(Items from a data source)

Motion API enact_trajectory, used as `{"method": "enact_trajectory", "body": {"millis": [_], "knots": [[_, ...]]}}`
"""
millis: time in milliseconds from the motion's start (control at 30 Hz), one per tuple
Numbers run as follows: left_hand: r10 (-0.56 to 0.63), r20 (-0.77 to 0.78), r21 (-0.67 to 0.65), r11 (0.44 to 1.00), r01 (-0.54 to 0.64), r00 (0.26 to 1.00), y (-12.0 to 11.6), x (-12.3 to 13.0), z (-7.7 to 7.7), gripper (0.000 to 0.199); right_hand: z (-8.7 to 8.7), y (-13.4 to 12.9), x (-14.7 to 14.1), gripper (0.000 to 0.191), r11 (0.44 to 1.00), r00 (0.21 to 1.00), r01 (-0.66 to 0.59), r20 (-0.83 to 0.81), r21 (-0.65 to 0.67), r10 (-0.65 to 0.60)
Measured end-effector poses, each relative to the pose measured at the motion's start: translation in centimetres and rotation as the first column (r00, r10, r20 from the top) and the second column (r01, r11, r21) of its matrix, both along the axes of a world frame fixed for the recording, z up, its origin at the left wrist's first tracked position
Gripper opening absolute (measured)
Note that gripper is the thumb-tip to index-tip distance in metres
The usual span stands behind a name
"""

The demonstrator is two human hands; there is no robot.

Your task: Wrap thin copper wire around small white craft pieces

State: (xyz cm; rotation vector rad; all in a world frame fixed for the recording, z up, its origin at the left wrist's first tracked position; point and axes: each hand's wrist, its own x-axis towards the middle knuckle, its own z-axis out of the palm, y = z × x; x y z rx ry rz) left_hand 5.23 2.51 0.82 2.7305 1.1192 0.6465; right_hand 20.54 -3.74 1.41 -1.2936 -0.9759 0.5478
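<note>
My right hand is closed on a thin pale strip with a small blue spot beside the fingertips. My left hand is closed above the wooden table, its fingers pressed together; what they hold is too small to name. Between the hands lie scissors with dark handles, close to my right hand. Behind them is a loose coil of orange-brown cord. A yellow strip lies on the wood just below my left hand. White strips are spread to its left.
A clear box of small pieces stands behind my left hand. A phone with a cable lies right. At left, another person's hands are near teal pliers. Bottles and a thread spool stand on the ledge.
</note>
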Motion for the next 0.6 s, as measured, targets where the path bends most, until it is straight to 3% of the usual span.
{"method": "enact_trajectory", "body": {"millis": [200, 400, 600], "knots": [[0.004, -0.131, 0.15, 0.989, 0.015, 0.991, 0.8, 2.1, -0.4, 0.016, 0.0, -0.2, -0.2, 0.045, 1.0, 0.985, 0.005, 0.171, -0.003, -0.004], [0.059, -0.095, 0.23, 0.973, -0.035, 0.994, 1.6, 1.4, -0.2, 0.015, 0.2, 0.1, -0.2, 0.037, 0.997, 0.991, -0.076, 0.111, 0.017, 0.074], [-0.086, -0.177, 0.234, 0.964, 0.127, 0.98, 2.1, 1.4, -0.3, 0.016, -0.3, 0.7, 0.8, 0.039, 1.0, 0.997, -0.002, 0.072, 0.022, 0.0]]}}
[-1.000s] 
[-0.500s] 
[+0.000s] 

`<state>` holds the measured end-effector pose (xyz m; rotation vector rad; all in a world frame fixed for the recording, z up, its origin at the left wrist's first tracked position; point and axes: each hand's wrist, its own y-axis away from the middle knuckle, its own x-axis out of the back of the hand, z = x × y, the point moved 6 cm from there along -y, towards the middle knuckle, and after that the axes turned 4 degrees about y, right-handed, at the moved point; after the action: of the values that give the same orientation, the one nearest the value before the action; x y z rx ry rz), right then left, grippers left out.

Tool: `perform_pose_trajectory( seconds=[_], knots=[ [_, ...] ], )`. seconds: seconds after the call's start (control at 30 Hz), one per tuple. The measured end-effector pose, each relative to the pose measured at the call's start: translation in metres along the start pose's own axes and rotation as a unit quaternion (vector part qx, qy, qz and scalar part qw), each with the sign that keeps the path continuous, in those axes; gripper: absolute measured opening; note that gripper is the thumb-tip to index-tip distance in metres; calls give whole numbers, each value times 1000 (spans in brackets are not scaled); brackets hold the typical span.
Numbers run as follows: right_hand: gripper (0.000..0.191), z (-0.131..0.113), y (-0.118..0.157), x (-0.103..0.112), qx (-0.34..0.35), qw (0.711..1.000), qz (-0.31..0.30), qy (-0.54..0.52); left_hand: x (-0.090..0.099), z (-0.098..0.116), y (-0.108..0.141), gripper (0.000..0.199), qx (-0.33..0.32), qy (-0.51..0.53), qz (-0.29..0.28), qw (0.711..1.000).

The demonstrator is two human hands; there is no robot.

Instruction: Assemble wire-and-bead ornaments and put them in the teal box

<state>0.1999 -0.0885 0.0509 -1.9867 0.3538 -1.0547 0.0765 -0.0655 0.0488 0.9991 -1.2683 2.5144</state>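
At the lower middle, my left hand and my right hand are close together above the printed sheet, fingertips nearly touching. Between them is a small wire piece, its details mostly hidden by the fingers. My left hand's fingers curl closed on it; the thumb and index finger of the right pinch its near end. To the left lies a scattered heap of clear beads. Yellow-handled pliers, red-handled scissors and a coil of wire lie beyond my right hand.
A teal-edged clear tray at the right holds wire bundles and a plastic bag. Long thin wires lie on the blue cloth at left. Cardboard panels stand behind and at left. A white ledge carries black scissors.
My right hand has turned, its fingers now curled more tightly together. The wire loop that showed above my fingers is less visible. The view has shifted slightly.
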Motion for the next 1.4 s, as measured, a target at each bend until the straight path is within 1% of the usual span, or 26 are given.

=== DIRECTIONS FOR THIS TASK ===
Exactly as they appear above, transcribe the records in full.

=== SOLUTION ===
Motion API enact_trajectory, used as `{"method": "enact_trajectory", "body": {"millis": [_], "knots": [[_, ...]]}}`
"""
millis: time in milliseconds from the motion's start (control at 30 Hz), one per tuple
Numbers run as follows: left_hand: r10 (-0.56 to 0.63), r20 (-0.77 to 0.78), r21 (-0.67 to 0.65), r11 (0.44 to 1.00), r01 (-0.54 to 0.64), r00 (0.26 to 1.00), y (-12.0 to 11.6), x (-12.3 to 13.0), z (-7.7 to 7.7), gripper (0.000 to 0.199); right_hand: z (-8.7 to 8.7), y (-13.4 to 12.9), x (-14.7 to 14.1), gripper (0.000 to 0.191), r11 (0.44 to 1.00), r00 (0.21 to 1.00), r01 (-0.66 to 0.59), r20 (-0.83 to 0.81), r21 (-0.65 to 0.67), r10 (-0.65 to 0.60)
Measured end-effector poses, each relative to the pose measured at the motion's start: translation in centimetres and rotation as the first column (r00, r10, r20 from the top) and the second column (r01, r11, r21) of its matrix, both along the axes of a world frame fixed for the recording, z up, its origin at the left wrist's first tracked position
Gripper opening absolute (measured)
Note that gripper is the thumb-tip to index-tip distance in metres
The usual span stands behind a name
"""

The demonstrator is two human hands; there is no robot.

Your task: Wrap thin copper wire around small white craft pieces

State: (xyz cm; rotation vector rad; all in a world frame fixed for the recording, z up, its origin at the left wrist's first tracked position; point and axes: each hand's wrist, its own x-axis towards the middle knuckle, its own z-axis out of the palm, y = z × x; x y z rx ry rz) left_hand 5.23 2.51 0.82 2.7305 1.1192 0.6465; right_hand 20.54 -3.74 1.41 -1.2936 -0.9759 0.5478
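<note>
My right hand is closed on a thin pale strip with a small blue spot beside the fingertips. My left hand is closed above the wooden table, its fingers pressed together; what they hold is too small to name. Between the hands lie scissors with dark handles, close to my right hand. Behind them is a loose coil of orange-brown cord. A yellow strip lies on the wood just below my left hand. White strips are spread to its left.
A clear box of small pieces stands behind my left hand. A phone with a cable lies right. At left, another person's hands are near teal pliers. Bottles and a thread spool stand on the ledge.
</note>
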Motion for the next 0.6 s, as measured, targets where the path bends most, until it is straight to 3% of the usual span.
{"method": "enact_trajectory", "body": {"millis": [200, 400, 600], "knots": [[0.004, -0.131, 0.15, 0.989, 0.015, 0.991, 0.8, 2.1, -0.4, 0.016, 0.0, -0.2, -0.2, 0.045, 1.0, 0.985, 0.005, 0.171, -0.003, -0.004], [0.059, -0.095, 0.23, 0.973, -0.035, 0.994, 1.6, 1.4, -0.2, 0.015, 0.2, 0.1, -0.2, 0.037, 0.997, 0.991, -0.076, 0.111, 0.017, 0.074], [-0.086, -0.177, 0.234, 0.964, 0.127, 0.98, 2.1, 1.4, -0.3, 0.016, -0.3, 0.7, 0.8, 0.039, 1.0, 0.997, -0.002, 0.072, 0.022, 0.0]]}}
[-1.000s] 
[-0.500s] 
[+0.000s] 

`<state>` holds the measured end-effector pose (xyz m; rotation vector rad; all in a world frame fixed for the recording, z up, its origin at the left wrist's first tracked position; point and axes: each hand's wrist, its own y-axis away from the middle knuckle, its own x-axis out of the back of the hand, z = x × y, the point moved 6 cm from there along -y, towards the middle knuckle, and after that the axes turned 4 degrees about y, right-handed, at the moved point; after the action: of the values that give the same orientation, the one nearest the value before the action; x y z rx ry rz), right then left, grippers left out.

Tool: `perform_pose_trajectory( seconds=[_], knots=[ [_, ...] ], )`. seconds: seconds after the call's start (control at 30 Hz), one per tuple. The measured end-effector pose, each relative to the pose measured at the call's start: translation in metres along the start pose's own axes and rotation as a unit quaternion (vector part qx, qy, qz and scalar part qw), each with the sign that keeps the path continuous, in those axes; gripper: absolute measured opening; note that gripper is the thumb-tip to index-tip distance in metres; calls give whole numbers, each value times 1000 (spans in brackets are not scaled); brackets hold the typical span.
Numbers run as follows: right_hand: gripper (0.000..0.191), z (-0.131..0.113), y (-0.118..0.157), x (-0.103..0.112), qx (-0.34..0.35), qw (0.711..1.000), qz (-0.31..0.30), qy (-0.54..0.52); left_hand: x (-0.090..0.099), z (-0.098..0.116), y (-0.108..0.141), gripper (0.000..0.199), qx (-0.33..0.32), qy (-0.51..0.53), qz (-0.29..0.28), qw (0.711..1.000).

The demonstrator is two human hands; there is no robot.

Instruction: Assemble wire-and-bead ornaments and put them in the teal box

<state>0.1999 -0.0885 0.0509 -1.9867 0.3538 -1.0547 0.0765 -0.0655 0.0488 0.9991 -1.2683 2.5144</state>
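At the lower middle, my left hand and my right hand are close together above the printed sheet, fingertips nearly touching. Between them is a small wire piece, its details mostly hidden by the fingers. My left hand's fingers curl closed on it; the thumb and index finger of the right pinch its near end. To the left lies a scattered heap of clear beads. Yellow-handled pliers, red-handled scissors and a coil of wire lie beyond my right hand.
A teal-edged clear tray at the right holds wire bundles and a plastic bag. Long thin wires lie on the blue cloth at left. Cardboard panels stand behind and at left. A white ledge carries black scissors.
My right hand has turned, its fingers now curled more tightly together. The wire loop that showed above my fingers is less visible. The view has shifted slightly.
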Motion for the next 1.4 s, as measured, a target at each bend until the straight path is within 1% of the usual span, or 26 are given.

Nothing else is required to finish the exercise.